Relax, say others. People are really quite shrewd. There is something deeply tawdry about this action man covered with ribbons and gongs, who tries to get some attention by scaring everyone over their Remembrance Sunday Weetabix. He says that we need to be more news savvy to avoid being brainwashed by Russian propaganda. Ironically, we are already savvy enough to dismiss him to page 24 of The Daily Express. No wonder we don’t trust the establishment.
- Are ordinary people shrewder than they seem? Is there such a thing as “the wisdom of crowds”?
- Is it irresponsible to raise World War Three when society is remembering World Wars One and Two?
- Think of a person who you respect more than anyone else. Jot down a list of reasons why you respect them so much.
- Sweeping predictions of doom are easy to ignore. Why is this? Write a short letter of advice to the general, advising him how he might get more attention next time.
Some People Say...
“Crying wolf may have been the boy’s undoing, but the true irony was that the wolves were always lurking nearby.”Wes Fesler (1908-1989), American football player
What do you think?
Q & A
- What do we know?
- In January 2018, General Carter used a speech in London to enter publicly into the debate over defence spending. According to Carter, failure to keep up with Russia will leave the UK exposed, particularly to unorthodox, hybrid warfare. He also said that one of the biggest threats posed is from cyber-attacks that target both military and civilian life.
- What do we not know?
- How much to trust and respect him. Carter has been criticised on several occasions by American officers for his conduct and command while in Afghanistan. He was criticised by Lieutenant General Daniel P. Bolger, who claimed that “young riflemen paid the price” for Carter’s “risk-averse” mentality and his unwillingness to allow his troops to defend themselves. Bolger also claimed that Carter refused to visit the front line and only visited safe positions by helicopter, while frequently refusing requests for aircraft and artillery support from troops under his command. Bolger said, “He’s not the type of general I would put in charge of anything.”
- Archduke Ferdinand
- The heir to the throne of the Austro-Hungarian empire and his wife were assassinated by a gunman during a drive through Sarajevo in 1914. One month later, Austria-Hungary declared war on Serbia. The killing of Archduke Franz Ferdinand would trigger one of the most brutal wars in modern history, eventually pulling the Russian Empire, Germany, France, Italy, China, the US and Japan into World War One.

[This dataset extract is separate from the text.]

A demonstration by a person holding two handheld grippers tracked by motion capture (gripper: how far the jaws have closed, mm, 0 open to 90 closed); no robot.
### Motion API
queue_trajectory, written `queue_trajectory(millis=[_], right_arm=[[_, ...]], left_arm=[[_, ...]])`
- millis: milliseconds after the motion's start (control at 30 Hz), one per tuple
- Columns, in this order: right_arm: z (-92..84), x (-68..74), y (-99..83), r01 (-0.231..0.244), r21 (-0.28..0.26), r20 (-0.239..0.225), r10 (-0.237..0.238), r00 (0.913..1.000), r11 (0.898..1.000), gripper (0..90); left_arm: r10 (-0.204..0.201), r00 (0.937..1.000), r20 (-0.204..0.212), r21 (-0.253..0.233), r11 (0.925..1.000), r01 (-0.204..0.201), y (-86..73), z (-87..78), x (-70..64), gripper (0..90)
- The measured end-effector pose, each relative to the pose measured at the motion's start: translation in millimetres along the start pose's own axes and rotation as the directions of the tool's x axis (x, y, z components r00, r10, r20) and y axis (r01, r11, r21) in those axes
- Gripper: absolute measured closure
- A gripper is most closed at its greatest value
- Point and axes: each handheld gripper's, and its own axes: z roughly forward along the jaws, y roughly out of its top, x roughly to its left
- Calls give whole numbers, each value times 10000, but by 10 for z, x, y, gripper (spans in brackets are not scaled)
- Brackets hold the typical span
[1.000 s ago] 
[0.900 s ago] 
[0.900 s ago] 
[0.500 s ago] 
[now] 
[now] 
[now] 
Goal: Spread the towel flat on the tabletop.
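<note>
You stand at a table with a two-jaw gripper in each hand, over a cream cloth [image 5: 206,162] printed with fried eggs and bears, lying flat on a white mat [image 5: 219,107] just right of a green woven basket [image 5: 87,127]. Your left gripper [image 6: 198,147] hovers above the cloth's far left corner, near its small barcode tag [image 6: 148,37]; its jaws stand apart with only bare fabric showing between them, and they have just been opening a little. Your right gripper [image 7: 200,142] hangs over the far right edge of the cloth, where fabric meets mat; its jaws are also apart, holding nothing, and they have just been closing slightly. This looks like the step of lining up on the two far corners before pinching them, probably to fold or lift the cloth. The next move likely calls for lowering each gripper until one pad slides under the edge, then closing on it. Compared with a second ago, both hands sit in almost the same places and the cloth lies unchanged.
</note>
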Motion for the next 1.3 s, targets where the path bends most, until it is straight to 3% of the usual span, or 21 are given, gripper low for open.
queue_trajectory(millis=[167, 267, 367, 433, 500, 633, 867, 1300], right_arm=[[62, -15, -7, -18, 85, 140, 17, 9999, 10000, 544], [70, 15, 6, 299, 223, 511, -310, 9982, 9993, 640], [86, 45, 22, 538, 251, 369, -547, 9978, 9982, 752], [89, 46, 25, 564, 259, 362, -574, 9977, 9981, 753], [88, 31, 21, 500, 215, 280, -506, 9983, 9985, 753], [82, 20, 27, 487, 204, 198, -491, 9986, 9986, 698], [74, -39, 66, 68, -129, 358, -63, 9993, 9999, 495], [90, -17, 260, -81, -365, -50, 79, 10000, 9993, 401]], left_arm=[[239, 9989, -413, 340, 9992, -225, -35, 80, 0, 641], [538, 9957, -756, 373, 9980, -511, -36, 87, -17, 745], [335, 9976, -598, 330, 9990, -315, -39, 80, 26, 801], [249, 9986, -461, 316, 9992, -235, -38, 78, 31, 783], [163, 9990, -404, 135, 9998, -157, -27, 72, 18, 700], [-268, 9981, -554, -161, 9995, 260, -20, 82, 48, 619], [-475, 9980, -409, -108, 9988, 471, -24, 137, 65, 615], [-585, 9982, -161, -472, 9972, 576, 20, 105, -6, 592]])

- Winchester College is an independent boarding school for boys in the British public school tradition. It was founded in 1382.
- The Royal Military Academy Sandhurst is where all officers in the British Army are trained to take on the responsibility of leading their soldiers. During training, all officer cadets learn to live by the academy’s motto: “Serve to Lead”.
- Pinch of salt
- Meaning “hard to sallow” or “hard to believe”, the idea comes from the fact that bad food is more easily swallowed if taken with a small amount of salt to disguise the taste.
- A very serious event resulting in great destruction and change.
- In Greek mythology, Icarus is the son of Daedalus. He dared to fly too near the Sun on wings of feathers and wax. The wax melted and he fell to Earth.
- Auden’s great poem Musee des Beaux Arts is precisely about nobody paying much attention to an amazing act of attention-seeking — flying up to the Sun.
- Shrewd and knowledgeable; having common sense and good judgement.
- A dominant group or élite that holds power or authority. It may comprise a closed social group, which selects its own members either in government or in specific institutions.